[Given information — start]

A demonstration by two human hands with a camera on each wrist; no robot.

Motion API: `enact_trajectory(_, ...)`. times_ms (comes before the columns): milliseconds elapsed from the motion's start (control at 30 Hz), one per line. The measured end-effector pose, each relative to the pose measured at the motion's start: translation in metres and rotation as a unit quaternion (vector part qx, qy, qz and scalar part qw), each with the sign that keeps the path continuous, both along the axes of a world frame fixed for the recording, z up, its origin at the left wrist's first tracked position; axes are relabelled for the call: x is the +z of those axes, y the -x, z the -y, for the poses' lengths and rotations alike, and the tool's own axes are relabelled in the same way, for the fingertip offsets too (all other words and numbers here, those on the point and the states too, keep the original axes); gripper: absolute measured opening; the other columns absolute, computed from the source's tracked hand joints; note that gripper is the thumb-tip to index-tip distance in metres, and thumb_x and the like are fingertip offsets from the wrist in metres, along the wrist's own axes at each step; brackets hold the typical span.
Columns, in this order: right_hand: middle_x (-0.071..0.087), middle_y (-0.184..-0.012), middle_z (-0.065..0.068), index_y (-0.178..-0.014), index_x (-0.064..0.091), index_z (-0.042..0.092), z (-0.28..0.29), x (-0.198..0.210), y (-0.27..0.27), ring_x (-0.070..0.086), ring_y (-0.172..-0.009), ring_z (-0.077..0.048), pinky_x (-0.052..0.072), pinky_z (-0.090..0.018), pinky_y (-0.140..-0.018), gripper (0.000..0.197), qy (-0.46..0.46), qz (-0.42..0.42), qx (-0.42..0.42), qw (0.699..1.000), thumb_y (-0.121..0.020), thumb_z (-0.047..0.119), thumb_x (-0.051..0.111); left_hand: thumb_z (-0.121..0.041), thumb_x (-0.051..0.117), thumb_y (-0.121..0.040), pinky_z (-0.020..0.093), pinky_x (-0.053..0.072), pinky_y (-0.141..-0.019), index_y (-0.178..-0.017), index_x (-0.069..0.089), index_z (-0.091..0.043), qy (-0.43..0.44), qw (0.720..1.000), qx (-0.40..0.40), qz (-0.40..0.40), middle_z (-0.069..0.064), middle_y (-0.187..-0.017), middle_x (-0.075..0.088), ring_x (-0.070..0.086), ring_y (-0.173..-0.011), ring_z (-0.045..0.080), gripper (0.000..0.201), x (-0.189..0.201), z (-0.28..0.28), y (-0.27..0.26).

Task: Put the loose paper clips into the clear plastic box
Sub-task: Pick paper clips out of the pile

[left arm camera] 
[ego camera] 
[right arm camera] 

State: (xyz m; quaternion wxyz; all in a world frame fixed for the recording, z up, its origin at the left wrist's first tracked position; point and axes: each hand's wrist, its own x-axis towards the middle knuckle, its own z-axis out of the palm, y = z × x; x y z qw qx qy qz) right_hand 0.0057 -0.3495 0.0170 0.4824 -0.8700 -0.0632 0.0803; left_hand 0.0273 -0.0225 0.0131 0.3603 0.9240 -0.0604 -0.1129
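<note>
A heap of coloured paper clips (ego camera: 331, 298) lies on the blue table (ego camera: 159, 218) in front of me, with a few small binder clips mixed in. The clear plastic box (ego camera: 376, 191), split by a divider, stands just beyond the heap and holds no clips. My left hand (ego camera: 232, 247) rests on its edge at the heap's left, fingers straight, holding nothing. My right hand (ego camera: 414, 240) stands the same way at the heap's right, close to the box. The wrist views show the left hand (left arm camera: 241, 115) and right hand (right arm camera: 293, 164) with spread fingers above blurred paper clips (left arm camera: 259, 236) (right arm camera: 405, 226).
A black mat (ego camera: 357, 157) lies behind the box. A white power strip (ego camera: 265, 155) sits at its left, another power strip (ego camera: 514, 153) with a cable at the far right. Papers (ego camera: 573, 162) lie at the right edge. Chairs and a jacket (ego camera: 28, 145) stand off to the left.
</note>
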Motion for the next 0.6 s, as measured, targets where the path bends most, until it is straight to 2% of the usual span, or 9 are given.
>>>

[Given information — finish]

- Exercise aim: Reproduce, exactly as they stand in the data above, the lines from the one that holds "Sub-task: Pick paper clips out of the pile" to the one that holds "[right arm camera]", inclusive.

- Answer box:
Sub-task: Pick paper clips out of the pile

[left arm camera] 
[ego camera] 
[right arm camera] 

Nothing further is required of this output.